* **Problem statement**: Hunt for the word "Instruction" across the entries below, copying each line that holds it.

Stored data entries
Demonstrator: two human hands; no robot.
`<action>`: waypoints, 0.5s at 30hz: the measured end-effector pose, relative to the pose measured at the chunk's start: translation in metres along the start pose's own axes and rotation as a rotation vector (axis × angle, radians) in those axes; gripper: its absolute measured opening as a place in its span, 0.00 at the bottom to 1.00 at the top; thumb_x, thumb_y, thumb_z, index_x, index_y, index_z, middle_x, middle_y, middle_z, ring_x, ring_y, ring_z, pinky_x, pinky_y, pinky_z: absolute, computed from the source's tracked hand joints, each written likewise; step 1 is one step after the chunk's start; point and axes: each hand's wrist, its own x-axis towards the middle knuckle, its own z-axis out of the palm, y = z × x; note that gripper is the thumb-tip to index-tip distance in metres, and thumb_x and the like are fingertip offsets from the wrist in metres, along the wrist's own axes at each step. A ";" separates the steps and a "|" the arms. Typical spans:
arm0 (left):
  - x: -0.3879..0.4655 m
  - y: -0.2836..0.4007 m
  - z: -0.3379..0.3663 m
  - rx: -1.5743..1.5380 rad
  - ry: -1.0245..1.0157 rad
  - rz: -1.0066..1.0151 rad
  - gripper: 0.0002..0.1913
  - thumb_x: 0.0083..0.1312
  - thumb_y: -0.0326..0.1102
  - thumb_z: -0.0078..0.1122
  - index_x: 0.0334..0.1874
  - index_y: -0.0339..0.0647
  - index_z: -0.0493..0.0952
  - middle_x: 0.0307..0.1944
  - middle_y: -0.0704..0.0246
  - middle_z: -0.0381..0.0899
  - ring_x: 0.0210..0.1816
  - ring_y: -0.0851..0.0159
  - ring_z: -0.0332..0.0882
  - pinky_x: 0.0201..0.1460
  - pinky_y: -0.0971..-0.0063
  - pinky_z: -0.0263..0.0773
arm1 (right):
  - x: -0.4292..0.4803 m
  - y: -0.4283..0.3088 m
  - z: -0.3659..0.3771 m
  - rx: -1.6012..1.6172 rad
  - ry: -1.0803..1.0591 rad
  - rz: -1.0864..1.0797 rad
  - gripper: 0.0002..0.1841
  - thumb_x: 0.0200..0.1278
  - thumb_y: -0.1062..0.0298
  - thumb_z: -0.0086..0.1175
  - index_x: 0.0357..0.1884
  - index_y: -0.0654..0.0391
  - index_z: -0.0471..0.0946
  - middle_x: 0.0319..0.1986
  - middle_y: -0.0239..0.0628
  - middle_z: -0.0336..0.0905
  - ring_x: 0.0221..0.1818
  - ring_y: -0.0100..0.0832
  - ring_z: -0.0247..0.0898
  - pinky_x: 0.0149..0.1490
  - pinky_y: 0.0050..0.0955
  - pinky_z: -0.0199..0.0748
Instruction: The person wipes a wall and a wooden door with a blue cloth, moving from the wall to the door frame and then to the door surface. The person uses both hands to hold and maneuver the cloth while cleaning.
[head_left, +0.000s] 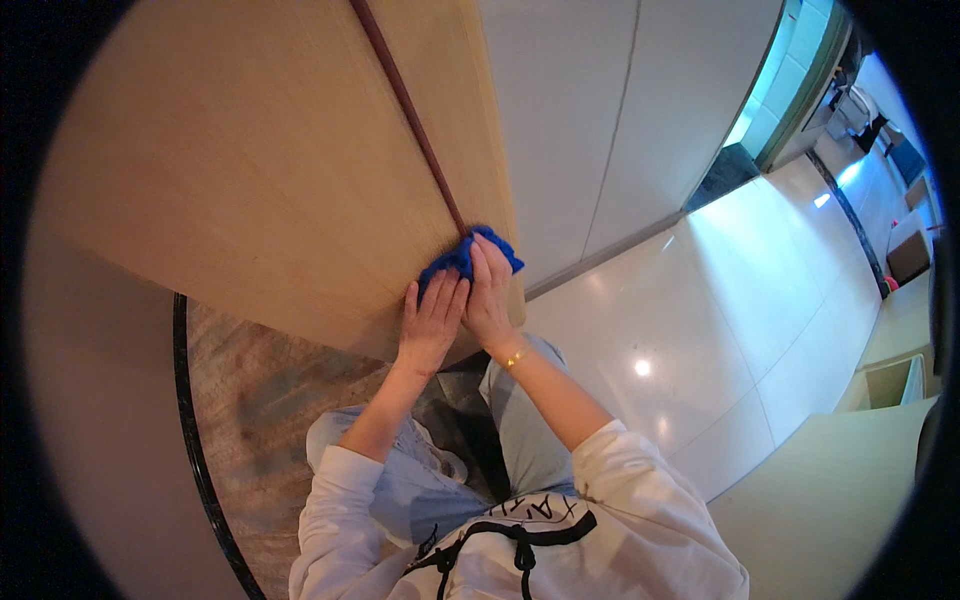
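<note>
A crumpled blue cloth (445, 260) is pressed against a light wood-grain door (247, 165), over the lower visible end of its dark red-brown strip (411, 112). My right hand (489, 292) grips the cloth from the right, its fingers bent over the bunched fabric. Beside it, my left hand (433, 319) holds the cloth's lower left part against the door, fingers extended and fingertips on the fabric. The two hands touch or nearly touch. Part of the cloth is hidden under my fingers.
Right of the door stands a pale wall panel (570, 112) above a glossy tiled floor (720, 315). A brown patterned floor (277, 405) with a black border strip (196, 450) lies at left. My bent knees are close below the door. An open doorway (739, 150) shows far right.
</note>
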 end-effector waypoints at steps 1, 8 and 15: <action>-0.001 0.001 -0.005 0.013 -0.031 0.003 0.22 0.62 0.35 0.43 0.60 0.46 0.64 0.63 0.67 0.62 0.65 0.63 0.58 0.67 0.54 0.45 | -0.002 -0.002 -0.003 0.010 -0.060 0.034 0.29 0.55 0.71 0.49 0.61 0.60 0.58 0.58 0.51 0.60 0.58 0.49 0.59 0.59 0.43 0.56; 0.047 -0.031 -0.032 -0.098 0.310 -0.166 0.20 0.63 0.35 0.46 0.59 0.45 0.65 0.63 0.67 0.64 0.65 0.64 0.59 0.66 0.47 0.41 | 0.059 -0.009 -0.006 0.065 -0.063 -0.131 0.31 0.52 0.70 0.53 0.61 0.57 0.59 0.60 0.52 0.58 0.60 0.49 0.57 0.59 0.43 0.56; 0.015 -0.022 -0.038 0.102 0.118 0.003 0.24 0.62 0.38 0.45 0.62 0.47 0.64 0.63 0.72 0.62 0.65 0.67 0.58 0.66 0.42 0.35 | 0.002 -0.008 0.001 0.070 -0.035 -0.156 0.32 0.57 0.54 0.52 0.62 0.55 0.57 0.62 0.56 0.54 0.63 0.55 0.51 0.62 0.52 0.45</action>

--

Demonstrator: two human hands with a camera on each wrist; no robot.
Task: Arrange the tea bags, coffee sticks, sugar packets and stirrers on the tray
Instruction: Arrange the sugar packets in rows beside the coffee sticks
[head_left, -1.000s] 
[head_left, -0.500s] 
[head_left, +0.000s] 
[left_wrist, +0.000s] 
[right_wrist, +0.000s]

* **Solution to the problem**:
Instruction: The person wipes a wall and a wooden door with a blue cloth, moving from the wall to the door frame and then to the door surface. The person uses both hands to hold and maneuver the cloth while cleaning.
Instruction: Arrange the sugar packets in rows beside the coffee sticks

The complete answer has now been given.